** Your objective **
Word for word, set down every line of the entries below from the line with "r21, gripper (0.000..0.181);" to the line with "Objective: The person", including both, and no other line.

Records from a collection
[Start of section]
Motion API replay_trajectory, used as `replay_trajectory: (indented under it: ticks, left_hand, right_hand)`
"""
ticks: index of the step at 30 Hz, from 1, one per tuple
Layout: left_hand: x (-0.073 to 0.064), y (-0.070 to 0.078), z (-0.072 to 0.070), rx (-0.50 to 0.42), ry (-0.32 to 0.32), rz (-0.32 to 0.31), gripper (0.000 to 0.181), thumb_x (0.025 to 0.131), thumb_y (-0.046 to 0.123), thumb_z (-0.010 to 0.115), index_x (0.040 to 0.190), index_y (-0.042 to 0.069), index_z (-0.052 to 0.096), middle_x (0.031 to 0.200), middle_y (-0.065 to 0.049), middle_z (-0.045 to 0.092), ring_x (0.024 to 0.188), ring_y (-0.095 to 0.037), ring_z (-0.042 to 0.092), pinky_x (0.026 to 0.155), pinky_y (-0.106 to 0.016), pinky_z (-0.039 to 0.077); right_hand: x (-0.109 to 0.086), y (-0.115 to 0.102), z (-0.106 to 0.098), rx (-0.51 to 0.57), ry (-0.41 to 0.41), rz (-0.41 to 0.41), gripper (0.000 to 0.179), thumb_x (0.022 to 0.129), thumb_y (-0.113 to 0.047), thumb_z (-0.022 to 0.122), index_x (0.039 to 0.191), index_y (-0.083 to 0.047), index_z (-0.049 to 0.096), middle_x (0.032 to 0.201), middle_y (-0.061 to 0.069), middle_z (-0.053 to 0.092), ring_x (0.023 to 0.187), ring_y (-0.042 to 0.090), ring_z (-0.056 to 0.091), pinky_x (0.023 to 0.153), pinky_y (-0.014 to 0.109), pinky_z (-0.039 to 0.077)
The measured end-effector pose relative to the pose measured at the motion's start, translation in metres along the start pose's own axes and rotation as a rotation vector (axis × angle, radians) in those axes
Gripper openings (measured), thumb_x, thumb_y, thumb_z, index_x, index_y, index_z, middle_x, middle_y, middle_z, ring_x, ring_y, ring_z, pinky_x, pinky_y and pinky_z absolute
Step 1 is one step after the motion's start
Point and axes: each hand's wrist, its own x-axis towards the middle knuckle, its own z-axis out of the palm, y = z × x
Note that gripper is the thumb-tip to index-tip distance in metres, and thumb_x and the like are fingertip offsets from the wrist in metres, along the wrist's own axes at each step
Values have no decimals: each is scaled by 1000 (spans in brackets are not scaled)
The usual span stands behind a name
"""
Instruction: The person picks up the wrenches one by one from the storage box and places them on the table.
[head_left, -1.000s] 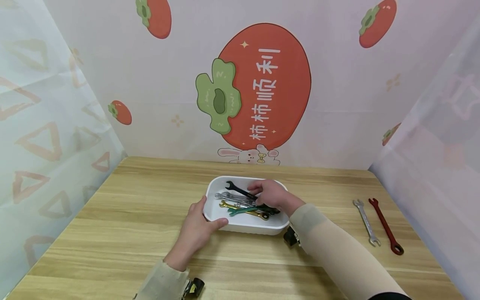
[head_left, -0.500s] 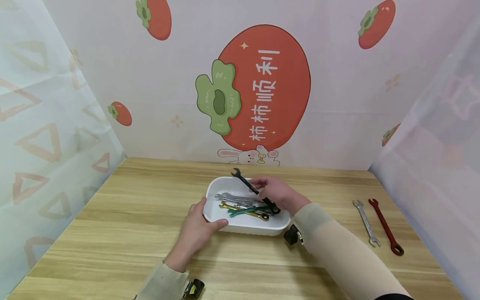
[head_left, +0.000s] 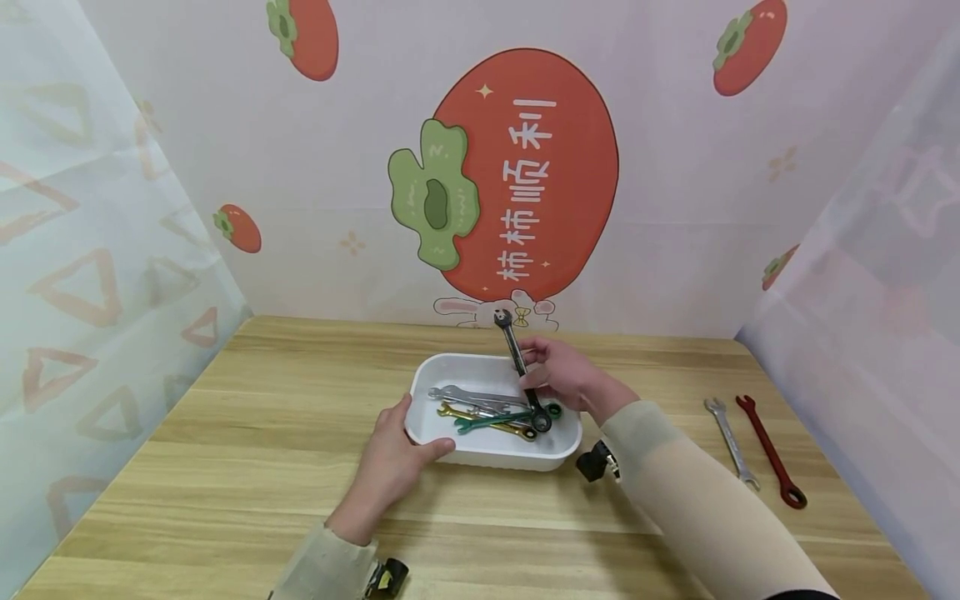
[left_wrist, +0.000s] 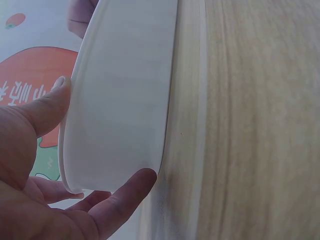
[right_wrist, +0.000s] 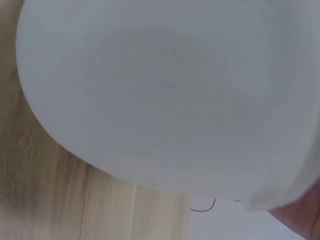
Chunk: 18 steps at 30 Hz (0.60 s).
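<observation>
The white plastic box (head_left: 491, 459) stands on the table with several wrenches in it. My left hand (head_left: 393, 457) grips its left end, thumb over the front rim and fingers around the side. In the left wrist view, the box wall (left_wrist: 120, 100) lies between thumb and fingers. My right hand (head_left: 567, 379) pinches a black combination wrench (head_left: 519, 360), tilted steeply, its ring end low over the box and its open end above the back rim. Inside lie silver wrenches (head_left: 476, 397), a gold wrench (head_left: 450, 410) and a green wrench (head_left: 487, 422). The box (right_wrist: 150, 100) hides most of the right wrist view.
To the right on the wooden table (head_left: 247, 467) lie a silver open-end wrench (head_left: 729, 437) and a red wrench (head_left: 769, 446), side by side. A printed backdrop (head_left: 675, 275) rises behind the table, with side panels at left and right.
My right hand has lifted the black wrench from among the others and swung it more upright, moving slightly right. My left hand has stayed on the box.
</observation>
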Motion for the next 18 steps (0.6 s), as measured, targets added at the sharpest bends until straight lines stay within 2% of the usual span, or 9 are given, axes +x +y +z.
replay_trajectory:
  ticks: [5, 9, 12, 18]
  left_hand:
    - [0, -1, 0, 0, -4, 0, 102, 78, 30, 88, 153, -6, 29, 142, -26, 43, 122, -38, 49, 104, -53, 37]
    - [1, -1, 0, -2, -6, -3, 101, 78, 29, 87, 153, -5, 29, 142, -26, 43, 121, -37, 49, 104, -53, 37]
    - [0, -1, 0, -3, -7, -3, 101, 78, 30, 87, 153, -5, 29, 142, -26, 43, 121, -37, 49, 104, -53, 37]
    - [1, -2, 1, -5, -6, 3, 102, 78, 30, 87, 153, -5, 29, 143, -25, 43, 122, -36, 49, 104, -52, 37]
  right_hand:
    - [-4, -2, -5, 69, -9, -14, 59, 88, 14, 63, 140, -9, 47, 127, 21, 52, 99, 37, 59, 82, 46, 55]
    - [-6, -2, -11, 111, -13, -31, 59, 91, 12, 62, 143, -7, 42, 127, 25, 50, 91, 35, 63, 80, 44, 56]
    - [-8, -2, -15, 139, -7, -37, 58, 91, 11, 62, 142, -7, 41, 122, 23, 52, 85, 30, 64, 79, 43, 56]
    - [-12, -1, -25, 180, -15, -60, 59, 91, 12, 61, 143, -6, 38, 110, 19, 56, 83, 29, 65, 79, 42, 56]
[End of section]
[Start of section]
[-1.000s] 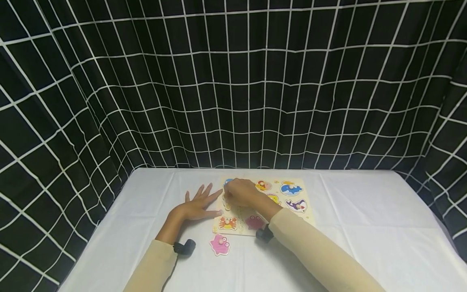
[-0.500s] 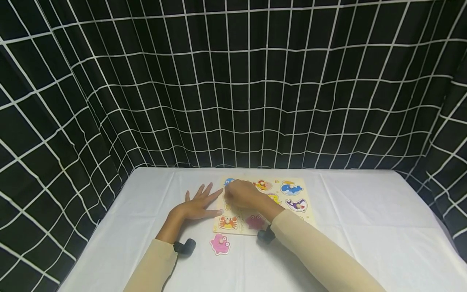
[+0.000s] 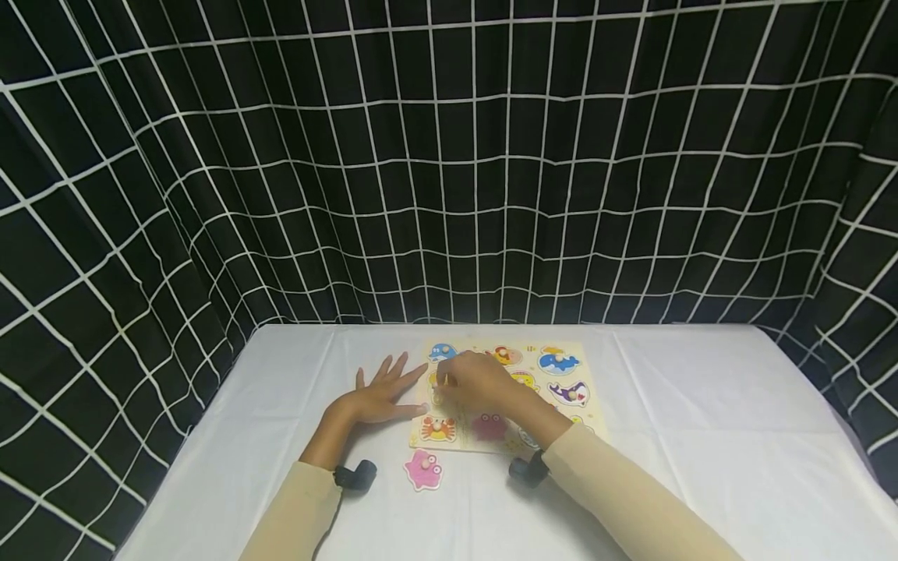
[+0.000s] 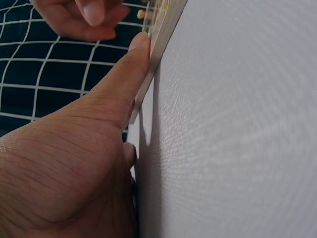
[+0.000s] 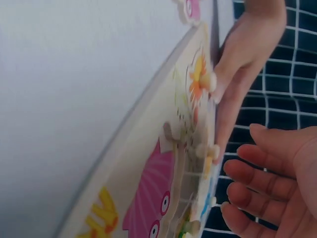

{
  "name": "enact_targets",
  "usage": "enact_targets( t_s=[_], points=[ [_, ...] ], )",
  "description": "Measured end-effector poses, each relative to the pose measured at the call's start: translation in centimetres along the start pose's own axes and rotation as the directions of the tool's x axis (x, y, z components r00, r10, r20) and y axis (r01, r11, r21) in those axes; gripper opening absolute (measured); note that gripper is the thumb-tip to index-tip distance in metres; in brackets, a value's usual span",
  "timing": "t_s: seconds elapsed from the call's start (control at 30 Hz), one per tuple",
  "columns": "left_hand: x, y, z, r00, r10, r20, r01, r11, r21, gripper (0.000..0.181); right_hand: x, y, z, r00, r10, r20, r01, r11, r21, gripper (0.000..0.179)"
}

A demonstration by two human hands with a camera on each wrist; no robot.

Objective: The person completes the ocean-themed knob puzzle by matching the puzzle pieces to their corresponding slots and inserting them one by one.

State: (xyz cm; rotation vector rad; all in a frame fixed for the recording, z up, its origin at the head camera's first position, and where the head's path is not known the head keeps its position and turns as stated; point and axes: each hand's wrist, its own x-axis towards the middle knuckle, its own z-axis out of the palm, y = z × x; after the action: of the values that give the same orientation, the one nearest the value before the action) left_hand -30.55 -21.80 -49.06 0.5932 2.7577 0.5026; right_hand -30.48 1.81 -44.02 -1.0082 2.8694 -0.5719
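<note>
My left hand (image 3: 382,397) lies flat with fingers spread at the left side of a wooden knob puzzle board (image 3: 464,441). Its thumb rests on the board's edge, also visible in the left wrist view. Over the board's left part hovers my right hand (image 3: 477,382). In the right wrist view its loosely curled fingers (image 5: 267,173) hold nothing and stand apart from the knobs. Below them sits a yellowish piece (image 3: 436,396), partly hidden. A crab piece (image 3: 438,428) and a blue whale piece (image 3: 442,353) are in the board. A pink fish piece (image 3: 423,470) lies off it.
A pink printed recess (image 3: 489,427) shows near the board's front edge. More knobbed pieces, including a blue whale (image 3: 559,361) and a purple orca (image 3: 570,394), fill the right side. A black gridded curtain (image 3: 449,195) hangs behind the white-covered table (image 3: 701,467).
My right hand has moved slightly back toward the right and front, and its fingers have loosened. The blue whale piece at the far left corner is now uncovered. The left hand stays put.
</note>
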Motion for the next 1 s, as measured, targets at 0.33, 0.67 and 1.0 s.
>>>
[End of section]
** Expected output **
  "columns": "left_hand: x, y, z, r00, r10, r20, r01, r11, r21, gripper (0.000..0.181); right_hand: x, y, z, r00, r10, r20, r01, r11, r21, gripper (0.000..0.179)"
}

A demonstration by two human hands with a camera on each wrist; no robot.

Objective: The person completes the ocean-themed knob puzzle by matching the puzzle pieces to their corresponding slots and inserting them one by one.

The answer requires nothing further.